1. Load the source DataFrame with the below schema:
    - id : Integer
    - email : String
    - signup_date : Date
2. Load the target DataFrame with the below schema:
    - id : Integer
    - email : String
3. Implement a check to identify any columns that are present in the source DataFrame but missing in the target.
4. Add the missing `signup_date` column to the target DataFrame.

In [1]:
# write your code from here
import pandas as pd
from datetime import datetime

# === Step 1: Define Source and Target DataFrames ===

def load_source_data():
    return pd.DataFrame({
        'id': [1, 2, 3],
        'email': ['a@example.com', 'b@example.com', 'c@example.com'],
        'signup_date': [pd.to_datetime('2023-01-01'), pd.to_datetime('2023-01-02'), pd.to_datetime('2023-01-03')]
    })

def load_target_data():
    return pd.DataFrame({
        'id': [4, 5, 6],
        'email': ['d@example.com', 'e@example.com', 'f@example.com']
    })

# === Step 2: Schema Validation ===

def validate_dataframe(df, required_columns):
    if df.empty:
        raise ValueError("DataFrame is empty.")
    if not set(required_columns).issubset(df.columns):
        missing = set(required_columns) - set(df.columns)
        raise ValueError(f"Missing columns: {missing}")
    return True

# === Step 3: Detect Missing Columns ===

def detect_missing_columns(source_df, target_df):
    return list(set(source_df.columns) - set(target_df.columns))
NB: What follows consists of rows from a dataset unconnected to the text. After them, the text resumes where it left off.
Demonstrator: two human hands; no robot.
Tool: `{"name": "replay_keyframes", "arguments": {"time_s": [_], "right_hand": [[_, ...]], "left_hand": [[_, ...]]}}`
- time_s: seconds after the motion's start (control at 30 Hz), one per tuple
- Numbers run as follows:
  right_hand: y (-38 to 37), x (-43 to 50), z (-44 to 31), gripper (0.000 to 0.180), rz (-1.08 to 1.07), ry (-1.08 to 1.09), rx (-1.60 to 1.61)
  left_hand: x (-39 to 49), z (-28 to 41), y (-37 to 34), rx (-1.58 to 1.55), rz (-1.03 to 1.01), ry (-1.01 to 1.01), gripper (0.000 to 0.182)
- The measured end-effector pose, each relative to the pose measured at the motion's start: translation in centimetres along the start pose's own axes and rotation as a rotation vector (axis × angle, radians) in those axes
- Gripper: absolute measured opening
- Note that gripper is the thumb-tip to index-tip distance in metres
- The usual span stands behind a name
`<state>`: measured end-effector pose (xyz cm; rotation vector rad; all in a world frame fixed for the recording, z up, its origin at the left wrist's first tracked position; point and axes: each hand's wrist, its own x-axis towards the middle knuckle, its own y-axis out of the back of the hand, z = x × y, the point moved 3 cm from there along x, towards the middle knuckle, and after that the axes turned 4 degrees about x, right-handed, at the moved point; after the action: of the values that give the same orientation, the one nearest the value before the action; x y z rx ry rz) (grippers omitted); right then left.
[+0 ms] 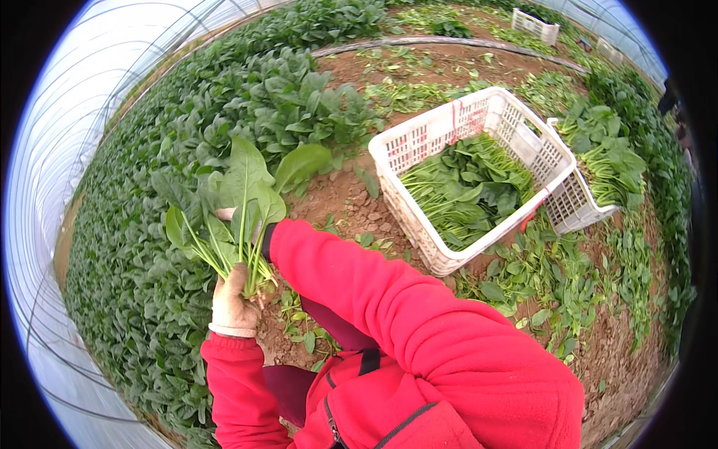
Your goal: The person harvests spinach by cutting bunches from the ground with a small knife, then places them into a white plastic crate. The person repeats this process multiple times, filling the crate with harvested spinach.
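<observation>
A bunch of spinach (244,207) with long pale stems and pinkish roots is gripped near its base by my left hand (233,297), which wears a pale, soil-stained glove. Behind the leaves of that bunch is my right hand (227,214), mostly hidden; only a small part shows between the leaves, so its grip cannot be made out. Dense spinach plants (134,247) grow just beyond both hands. To the right, a white plastic crate (412,227) stands on the soil, partly filled with cut spinach (471,185) laid in bunches.
A second white crate (583,202), heaped with spinach bunches (608,160), stands against the first. Loose leaves (538,280) litter the reddish soil (348,202). A pale hose or pole (426,40) crosses the ground farther back, with another crate (533,27) beyond it. Plastic greenhouse film (67,112) arches at left.
</observation>
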<state>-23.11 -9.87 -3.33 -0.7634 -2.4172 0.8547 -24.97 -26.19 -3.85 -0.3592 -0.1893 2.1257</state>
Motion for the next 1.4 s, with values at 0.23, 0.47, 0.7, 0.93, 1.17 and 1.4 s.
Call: {"name": "replay_keyframes", "arguments": {"time_s": [0.23, 0.47, 0.7, 0.93, 1.17, 1.4], "right_hand": [[9.9, -6.2, -6.6, 0.078, -0.097, -0.603, 0.425], [13.8, -16.0, -12.2, 0.091, -0.178, -0.283, 0.368], [16.0, -14.0, -10.6, 0.049, 0.368, -0.001, 0.621], [21.3, -13.4, -14.6, 0.057, 0.403, 0.236, 0.382], [25.5, -14.7, -18.0, 0.052, 0.615, 0.128, 0.273], [27.5, -16.2, -19.4, 0.03, 0.482, -0.504, 0.477]], "left_hand": [[0.7, 1.3, -5.4, -0.528, -0.118, 0.273, 0.046], [2.6, 1.6, -14.9, 0.308, -0.158, -0.057, 0.046], [3.2, -0.4, -23.0, 1.413, -0.374, -0.512, 0.079], [7.8, -3.2, -26.0, 1.533, -0.388, -0.849, 0.065], [11.4, -6.3, -32.5, 1.436, -0.522, -0.867, 0.063], [10.8, -0.3, -32.9, 1.725, -0.622, -1.326, 0.106]]}}
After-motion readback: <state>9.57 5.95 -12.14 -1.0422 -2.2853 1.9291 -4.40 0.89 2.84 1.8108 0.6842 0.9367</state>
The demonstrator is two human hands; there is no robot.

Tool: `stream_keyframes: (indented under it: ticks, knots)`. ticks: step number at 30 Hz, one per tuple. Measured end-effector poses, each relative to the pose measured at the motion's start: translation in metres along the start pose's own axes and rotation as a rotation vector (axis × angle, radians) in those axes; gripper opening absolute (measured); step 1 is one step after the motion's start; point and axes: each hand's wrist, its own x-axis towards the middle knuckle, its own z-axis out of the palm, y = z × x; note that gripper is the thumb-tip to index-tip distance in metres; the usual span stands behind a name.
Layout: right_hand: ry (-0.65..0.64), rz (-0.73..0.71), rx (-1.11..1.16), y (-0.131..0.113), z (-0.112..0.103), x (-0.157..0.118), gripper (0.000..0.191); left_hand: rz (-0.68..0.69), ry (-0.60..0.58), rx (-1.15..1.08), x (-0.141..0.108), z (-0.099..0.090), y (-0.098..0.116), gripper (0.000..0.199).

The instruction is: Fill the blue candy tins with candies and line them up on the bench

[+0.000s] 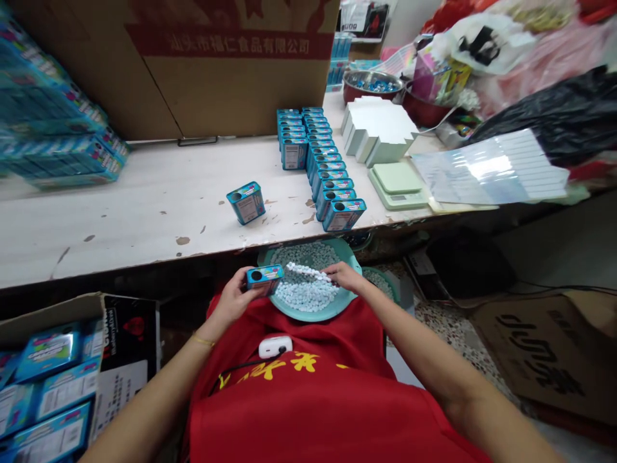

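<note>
My left hand (236, 297) is closed around a small blue tin (265, 278), which has a round dark opening in its top. It holds the tin at the left rim of a teal basin (308, 315) of small whitish pellet candies (308, 292). Over the basin, my right hand (344, 276) grips a scoop (308, 272) heaped with the same candies. The heap hides most of the scoop, and its tip points towards the tin without touching it. On the bench ahead, one similar tin (247, 203) stands alone.
Rows of blue tins (332, 193) stand on the white bench (144, 212), beside a pale green scale (398, 183) and stacked white cards (378, 128). A large cardboard box (216, 83) stands behind. At lower left, an open carton (103, 360) holds more tins.
</note>
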Motion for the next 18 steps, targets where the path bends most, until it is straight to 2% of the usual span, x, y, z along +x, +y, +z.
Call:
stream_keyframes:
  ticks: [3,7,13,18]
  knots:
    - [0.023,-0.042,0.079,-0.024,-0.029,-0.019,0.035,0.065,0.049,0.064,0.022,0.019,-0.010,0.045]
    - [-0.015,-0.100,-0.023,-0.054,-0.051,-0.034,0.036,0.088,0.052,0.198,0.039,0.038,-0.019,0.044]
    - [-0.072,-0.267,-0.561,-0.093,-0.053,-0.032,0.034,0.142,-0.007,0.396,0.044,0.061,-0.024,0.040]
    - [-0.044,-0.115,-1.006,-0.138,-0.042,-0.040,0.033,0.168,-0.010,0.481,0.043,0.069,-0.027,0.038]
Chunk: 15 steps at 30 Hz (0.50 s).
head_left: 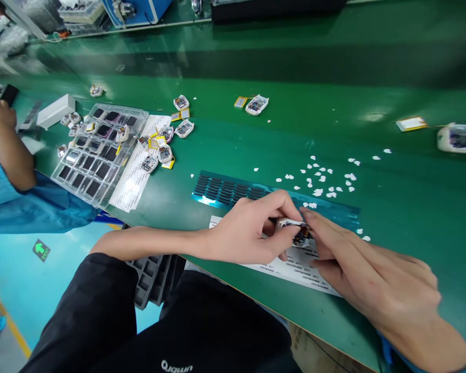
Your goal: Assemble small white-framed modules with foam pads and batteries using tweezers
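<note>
My left hand [248, 228] pinches a small white device housing [302, 238], like an open smartwatch case with its circuit board showing. The fingers of my right hand [373, 274] close on the right side of the same housing, and its fingertips partly hide it. Under both hands lies a white label sheet [295, 269] printed with rows of small dark marks. Just beyond it, a blue film strip [233, 189] carries rows of thin black pieces. Many small white tabs [322, 178] are scattered past the strip.
Similar housings with batteries lie at the back [257, 105], far right [460, 138] and in a cluster [165, 153]. Left of those sit another label sheet [130, 181] and a clear compartment tray [101, 150] of dark screens. A co-worker's arm [15, 150] rests at far left.
</note>
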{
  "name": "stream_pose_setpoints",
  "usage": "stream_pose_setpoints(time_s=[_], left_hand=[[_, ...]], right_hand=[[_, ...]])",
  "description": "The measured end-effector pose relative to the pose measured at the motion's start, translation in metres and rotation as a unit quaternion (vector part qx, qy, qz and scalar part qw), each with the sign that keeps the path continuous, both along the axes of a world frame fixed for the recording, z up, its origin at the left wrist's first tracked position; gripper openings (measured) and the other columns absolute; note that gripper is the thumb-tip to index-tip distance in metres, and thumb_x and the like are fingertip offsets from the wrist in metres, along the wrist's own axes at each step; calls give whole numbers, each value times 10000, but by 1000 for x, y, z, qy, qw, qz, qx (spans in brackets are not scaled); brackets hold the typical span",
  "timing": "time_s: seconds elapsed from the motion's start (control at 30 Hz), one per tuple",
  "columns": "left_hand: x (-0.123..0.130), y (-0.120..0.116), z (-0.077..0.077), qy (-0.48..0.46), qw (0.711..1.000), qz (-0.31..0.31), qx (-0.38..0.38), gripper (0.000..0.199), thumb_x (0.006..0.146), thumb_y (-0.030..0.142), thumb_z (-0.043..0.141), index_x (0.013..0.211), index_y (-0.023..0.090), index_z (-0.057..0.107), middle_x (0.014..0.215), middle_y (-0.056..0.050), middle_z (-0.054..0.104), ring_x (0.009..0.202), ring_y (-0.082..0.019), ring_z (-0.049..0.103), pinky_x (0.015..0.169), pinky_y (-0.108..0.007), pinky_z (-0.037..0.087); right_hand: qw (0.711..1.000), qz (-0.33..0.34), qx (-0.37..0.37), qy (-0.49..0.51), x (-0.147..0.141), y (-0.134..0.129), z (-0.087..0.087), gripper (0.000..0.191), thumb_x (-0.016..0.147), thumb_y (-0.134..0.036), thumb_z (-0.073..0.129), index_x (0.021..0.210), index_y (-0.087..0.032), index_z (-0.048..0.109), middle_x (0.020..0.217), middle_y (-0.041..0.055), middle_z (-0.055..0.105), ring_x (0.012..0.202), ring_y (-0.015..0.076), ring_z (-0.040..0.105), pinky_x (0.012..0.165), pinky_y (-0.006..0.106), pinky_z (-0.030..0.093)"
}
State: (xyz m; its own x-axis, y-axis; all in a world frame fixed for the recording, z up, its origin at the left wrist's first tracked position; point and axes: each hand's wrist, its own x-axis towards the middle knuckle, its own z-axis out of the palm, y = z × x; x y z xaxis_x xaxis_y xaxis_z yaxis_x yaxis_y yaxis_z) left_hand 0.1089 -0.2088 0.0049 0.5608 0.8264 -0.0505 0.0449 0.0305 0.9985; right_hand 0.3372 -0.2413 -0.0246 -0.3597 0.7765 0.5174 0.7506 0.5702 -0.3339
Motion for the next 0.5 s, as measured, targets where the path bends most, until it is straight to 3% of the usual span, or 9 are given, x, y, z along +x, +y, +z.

# === Step 4: Add Missing Columns with Default Values ===

def add_missing_columns(target_df, missing_columns, source_df):
    for col in missing_columns:
        if pd.api.types.is_datetime64_any_dtype(source_df[col]):
            target_df[col] = pd.NaT  # default for datetime
        elif pd.api.types.is_numeric_dtype(source_df[col]):
            target_df[col] = 0
        else:
            target_df[col] = None
    return target_df

# === Execution ===

try:
    source_df = load_source_data()
    target_df = load_target_data()

    # Validate dataframes for structure
    validate_dataframe(source_df, ['id', 'email', 'signup_date'])
    validate_dataframe(target_df, ['id', 'email'])

    # Detect missing columns
    missing_cols = detect_missing_columns(source_df, target_df)
    print("🔍 Missing columns in target:", missing_cols)

    # Fix the mismatch
    target_df = add_missing_columns(target_df, missing_cols, source_df)

    # Final validation
    validate_dataframe(target_df, ['id', 'email', 'signup_date'])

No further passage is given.